I was almost twelve years old the day the customs officers found me in the back of the truck. I stank as badly as the garbage shed where Abdelmalik slept, and all I was able to say was “Mynameisblaisefortuneandiamacitizenofthefrenchrepublicitsthepureandsimpletruth.”
I had lost nearly all of my precious belongings along the way. Fortunately, I still had my passport; Gloria had made sure to stick it deep in my jacket pocket when we were at the service station. My passport proved that I was born on December 28, 1985, at Mont-Saint-Michel, on the French side of the English Channel, per page 16 of the green atlas. It was written in black and white. The problem was my photo: it had been removed, then glued back, and even though Mr. Ha had faked the official seal with the greatest care, the customs officers didn’t believe that I was really a French boy. I wanted to explain my story to them, but I didn’t have the vocabulary.
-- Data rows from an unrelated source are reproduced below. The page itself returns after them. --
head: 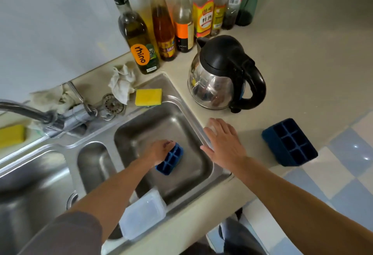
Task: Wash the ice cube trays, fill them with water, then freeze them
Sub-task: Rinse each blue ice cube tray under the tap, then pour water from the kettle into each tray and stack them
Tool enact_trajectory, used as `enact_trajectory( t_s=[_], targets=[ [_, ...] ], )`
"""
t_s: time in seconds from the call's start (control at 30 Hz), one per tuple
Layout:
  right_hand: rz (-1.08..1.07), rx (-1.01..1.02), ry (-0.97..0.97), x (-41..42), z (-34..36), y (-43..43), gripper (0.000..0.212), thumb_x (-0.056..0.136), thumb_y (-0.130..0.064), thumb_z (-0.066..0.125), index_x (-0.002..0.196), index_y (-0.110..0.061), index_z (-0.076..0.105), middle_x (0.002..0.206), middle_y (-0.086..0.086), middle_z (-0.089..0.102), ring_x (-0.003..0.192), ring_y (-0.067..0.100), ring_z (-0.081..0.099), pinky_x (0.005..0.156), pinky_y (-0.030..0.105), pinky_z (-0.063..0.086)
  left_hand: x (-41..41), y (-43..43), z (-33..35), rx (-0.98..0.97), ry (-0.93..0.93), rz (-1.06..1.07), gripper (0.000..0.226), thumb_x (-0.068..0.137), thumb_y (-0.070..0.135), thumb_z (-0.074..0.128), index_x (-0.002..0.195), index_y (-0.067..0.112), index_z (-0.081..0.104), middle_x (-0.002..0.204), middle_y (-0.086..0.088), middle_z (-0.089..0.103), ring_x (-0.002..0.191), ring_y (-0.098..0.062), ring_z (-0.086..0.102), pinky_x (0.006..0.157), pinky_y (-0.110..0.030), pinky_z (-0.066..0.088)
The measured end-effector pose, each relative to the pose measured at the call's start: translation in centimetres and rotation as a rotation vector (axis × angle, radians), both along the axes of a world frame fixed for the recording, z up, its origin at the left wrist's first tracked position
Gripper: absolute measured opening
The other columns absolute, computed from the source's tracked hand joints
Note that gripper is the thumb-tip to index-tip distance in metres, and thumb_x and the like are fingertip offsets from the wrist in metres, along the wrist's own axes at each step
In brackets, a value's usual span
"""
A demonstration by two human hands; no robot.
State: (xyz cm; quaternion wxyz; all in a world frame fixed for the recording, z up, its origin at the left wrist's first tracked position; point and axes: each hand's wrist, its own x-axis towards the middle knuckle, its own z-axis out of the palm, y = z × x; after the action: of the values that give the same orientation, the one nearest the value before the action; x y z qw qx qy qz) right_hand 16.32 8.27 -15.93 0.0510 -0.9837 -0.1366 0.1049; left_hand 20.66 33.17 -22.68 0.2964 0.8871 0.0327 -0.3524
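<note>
Left hand (159, 150) is gripping one blue tray (170, 162) down in the sink (177, 117), presumably for washing. Right hand (223, 139), fingers spread, is resting on the worktop (292, 63); second tray (289, 142) is waiting right.

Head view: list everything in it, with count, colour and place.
ice cube trays: 2, blue, one in the right-hand basin, one on the counter
sponges: 2, yellow, one on the sink's back rim, one at the left edge
kettle: 1, steel and black, on the counter
bottles: about 7, mixed colours, along the wall
cloths: 2, whitish, behind the sink
tap: 1, chrome, behind the sink
plastic box: 1, clear, on the sink's front rim
sink: 1, steel, set in the counter
left hand: 1, grips the tray in the basin
right hand: 1, open, at the sink's right rim
</note>
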Motion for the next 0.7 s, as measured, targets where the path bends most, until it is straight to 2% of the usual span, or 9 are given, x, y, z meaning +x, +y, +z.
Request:
enact_trajectory(
  t_s=[0.1, 0.23, 0.43, 0.53, 0.7],
  targets=[
    [-0.023, -0.035, -0.018, -0.4, -1.5, -0.1, 0.066, 0.095, -0.061, 0.052, 0.145, -0.018, 0.044, 0.159, 0.016, 0.035, 0.146, 0.034, 0.034, 0.119, 0.050, 0.030, 1.1, 0.2, -2.4, 0.148, -0.087, -0.281, 0.032, 0.107, 0.032, 0.042, 0.110, 0.015, 0.069, 0.107, -0.010, 0.070, 0.095, -0.029, 0.063, 0.078, -0.035, 0.044],
    [-0.047, -0.021, -0.068, -0.8, -2.5, 0.2, 0.070, 0.093, -0.063, 0.052, 0.142, -0.014, 0.047, 0.156, 0.018, 0.039, 0.146, 0.036, 0.036, 0.119, 0.052, 0.031, 2.2, 0.6, -5.3, 0.161, -0.068, -0.433, 0.026, 0.108, 0.018, 0.038, 0.114, 0.012, 0.063, 0.116, -0.012, 0.067, 0.106, -0.031, 0.060, 0.088, -0.037, 0.044],
    [-0.081, -0.019, -0.142, -1.1, -3.4, 0.9, 0.075, 0.088, -0.063, 0.061, 0.139, -0.010, 0.046, 0.153, 0.020, 0.042, 0.143, 0.038, 0.036, 0.119, 0.055, 0.031, 3.1, 0.9, -7.3, 0.132, -0.137, -0.407, 0.036, 0.107, 0.034, 0.045, 0.135, 0.019, 0.060, 0.130, -0.010, 0.060, 0.121, -0.028, 0.052, 0.102, -0.039, 0.043],
    [-0.076, -0.040, -0.129, -1.0, -3.3, 1.0, 0.077, 0.087, -0.065, 0.061, 0.139, -0.010, 0.045, 0.153, 0.021, 0.041, 0.143, 0.039, 0.036, 0.118, 0.056, 0.033, 3.3, 1.0, -7.6, 0.142, -0.138, -0.364, 0.038, 0.105, 0.031, 0.049, 0.140, 0.018, 0.057, 0.138, -0.009, 0.058, 0.127, -0.027, 0.051, 0.108, -0.040, 0.042],
    [-0.074, -0.049, -0.105, -1.0, -2.9, 0.9, 0.077, 0.088, -0.065, 0.060, 0.141, -0.011, 0.046, 0.155, 0.020, 0.039, 0.146, 0.038, 0.035, 0.119, 0.056, 0.031, 2.5, 1.4, -7.1, 0.184, -0.154, -0.290, 0.030, 0.101, 0.022, 0.055, 0.129, 0.016, 0.064, 0.125, -0.009, 0.065, 0.114, -0.027, 0.061, 0.098, -0.042, 0.050]
  ],
)
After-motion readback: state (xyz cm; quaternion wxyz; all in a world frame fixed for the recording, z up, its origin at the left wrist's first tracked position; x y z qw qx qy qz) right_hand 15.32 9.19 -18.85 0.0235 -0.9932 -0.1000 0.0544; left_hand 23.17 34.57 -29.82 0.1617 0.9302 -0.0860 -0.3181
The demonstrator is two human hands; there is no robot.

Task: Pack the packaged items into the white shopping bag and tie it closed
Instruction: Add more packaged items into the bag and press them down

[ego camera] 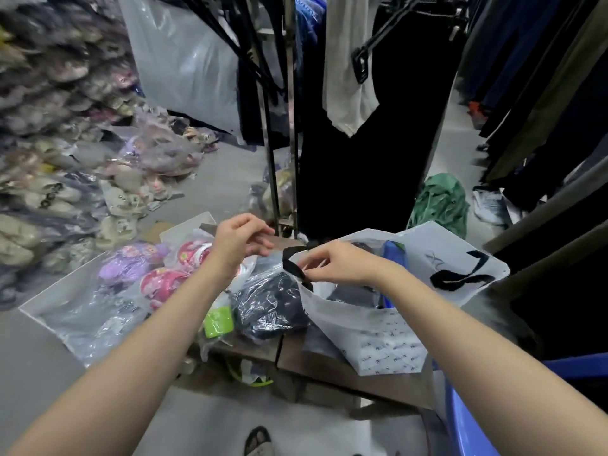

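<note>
A white shopping bag (378, 337) with black handles and black lettering lies open on a low wooden stand. My right hand (332, 263) pinches the bag's near rim by the black handle. My left hand (238, 241) hovers just left of the bag mouth, fingers curled, with nothing clearly in it. A dark item in clear plastic wrap (269, 304) lies against the bag's left side, partly outside the mouth. A blue item (394, 253) shows inside the bag. Pink (164, 284) and purple (131, 261) packaged items lie to the left on clear plastic.
A wooden stand (329, 370) holds the bag. A metal clothes rack pole (291, 126) with hanging dark garments stands right behind. Piles of bagged slippers (49, 179) fill the left. A blue bin (467, 422) is at lower right, a green bag (441, 202) behind.
</note>
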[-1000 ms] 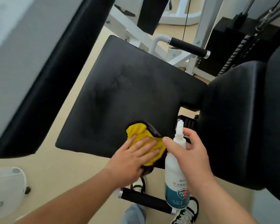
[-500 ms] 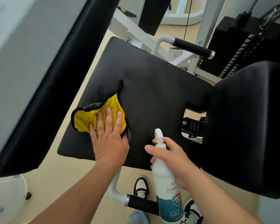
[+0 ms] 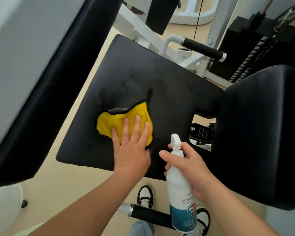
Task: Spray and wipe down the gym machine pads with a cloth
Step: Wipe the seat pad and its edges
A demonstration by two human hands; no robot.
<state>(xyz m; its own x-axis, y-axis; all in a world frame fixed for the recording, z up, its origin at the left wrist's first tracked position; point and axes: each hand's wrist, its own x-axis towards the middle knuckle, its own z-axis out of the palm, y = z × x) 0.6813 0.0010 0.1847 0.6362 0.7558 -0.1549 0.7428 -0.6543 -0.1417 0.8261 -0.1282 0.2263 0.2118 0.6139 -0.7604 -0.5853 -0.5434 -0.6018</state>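
Observation:
A black seat pad (image 3: 169,92) of the gym machine fills the middle of the view. My left hand (image 3: 131,147) lies flat on a yellow cloth with a black edge (image 3: 112,125), pressing it onto the pad's near left part. My right hand (image 3: 192,169) grips a white spray bottle (image 3: 180,191) with a blue label, held upright just off the pad's near edge, its nozzle pointing up. A black back pad (image 3: 255,133) stands at the right.
A large black pad (image 3: 46,92) on a grey panel slants along the left. White frame tubes and a black handle grip (image 3: 203,48) lie beyond the seat, a weight stack (image 3: 255,53) at the far right. Another black grip (image 3: 150,215) and my shoes are below.
My left hand slid the cloth from the pad's near edge to the left side, then a little back toward the middle. The bottle stayed in my right hand.

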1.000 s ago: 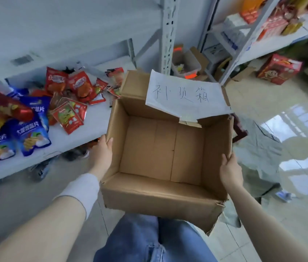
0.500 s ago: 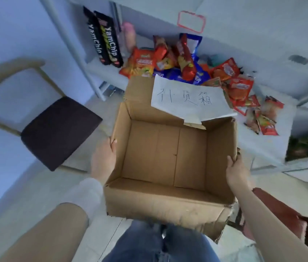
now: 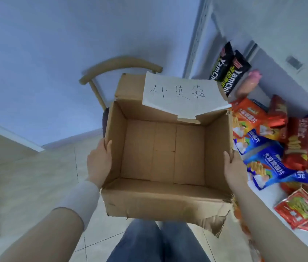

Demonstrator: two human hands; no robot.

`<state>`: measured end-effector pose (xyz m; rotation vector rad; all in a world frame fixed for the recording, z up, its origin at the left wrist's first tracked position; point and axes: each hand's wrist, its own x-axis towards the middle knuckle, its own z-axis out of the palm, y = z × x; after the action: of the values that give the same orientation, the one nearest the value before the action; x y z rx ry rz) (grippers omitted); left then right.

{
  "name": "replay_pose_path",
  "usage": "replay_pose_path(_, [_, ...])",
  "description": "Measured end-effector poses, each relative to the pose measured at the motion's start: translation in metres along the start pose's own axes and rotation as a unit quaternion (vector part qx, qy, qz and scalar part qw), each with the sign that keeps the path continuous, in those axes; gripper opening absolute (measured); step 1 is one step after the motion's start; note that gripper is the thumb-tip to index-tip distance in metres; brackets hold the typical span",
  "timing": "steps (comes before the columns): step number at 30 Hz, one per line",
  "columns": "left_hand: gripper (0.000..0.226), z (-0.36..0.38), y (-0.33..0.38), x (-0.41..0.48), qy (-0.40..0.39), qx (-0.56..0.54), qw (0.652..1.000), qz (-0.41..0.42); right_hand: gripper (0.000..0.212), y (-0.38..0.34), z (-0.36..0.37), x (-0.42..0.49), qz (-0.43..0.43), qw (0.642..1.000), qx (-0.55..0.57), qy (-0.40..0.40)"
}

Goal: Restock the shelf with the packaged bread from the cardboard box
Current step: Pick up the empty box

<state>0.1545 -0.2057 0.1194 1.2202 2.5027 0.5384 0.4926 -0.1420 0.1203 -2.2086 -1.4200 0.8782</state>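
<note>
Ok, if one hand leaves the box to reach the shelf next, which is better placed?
Probably the right hand: it grips the cardboard box on the side nearest the snack packs on the shelf. The left hand holds the opposite side, toward the chair.

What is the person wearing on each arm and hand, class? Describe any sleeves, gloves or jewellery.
The left hand is bare, and a pale grey-white fabric cuff covers its wrist and lower forearm. The right hand and right forearm are bare. No sleeve, glove, watch or ring shows there.
</note>
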Motion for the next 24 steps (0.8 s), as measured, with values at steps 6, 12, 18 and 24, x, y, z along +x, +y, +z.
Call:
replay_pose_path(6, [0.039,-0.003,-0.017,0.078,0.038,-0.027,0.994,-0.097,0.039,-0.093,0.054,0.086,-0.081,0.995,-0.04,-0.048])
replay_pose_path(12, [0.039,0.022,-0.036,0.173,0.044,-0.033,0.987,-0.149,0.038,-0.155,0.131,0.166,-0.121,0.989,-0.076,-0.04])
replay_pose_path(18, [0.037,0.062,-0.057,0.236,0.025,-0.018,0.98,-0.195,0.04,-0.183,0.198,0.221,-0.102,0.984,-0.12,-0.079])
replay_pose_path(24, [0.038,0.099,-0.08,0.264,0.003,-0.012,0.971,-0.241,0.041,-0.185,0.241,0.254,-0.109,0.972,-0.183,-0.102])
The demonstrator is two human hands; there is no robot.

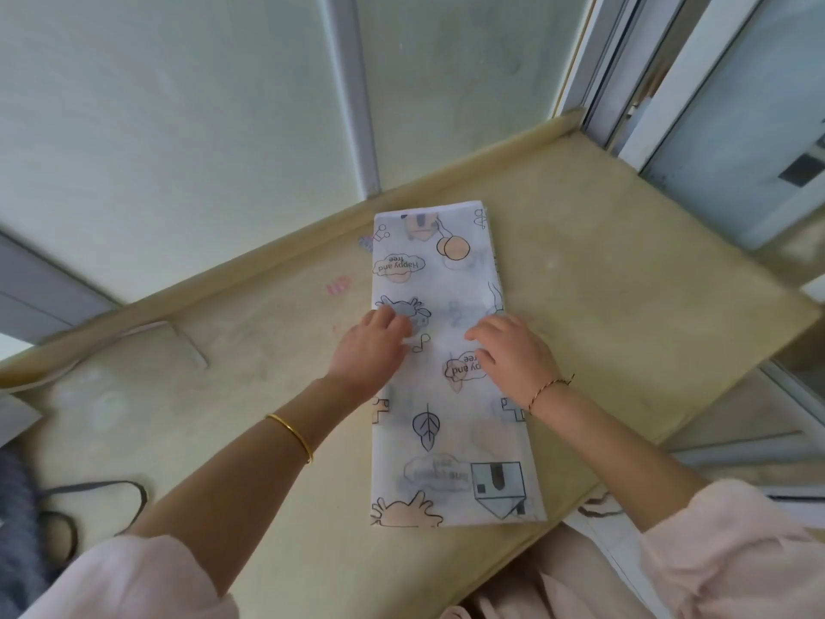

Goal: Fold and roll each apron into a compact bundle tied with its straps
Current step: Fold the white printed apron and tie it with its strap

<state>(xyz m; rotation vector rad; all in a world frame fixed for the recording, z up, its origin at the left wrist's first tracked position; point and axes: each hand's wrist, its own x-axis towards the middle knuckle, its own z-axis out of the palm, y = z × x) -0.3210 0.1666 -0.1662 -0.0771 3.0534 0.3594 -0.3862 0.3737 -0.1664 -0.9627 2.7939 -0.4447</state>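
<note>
A white apron [446, 283] printed with cartoon figures lies folded into a long narrow strip on the beige counter [625, 306], running from the near edge toward the back wall. My left hand [372, 346] rests on its left side near the middle, fingers flat on the fabric. My right hand [509, 355] presses on its right side at the same height, fingers spread and slightly bent. Neither hand grips the cloth. The apron's straps are not visible.
A dark grey fabric item with a long strap [89, 498] lies at the counter's near left. A raised lip [268, 265] runs along the back edge under frosted window panes. A sliding window frame [669, 82] stands at the right.
</note>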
So they pulled me out of the truck by the neck of my sweater and took me away.
This is how my childhood ended: brutally, on the side of a highway, when I realized that Gloria had disappeared and that I would have to cope without her in the country known for human rights and for the poetry of Charles Baudelaire.
After that I spent countless days in a triage zone, then in a shelter. France was just a succession of walls, fences, and doors. I slept in dormitories that reminded me of the Matachines attic, except that there was no dormer window to watch the stars through. I was alone in the world. But I couldn’t let despair eat away at my soul. More so than ever, I had to go to Mont-Saint-Michel to find my mother! It was easy to explain it all, but I didn’t know the language. I couldn’t give details about the Terrible Accident or the hazards of life that had brought me here. And when you can’t express yourself, it’s like dying of suffocation.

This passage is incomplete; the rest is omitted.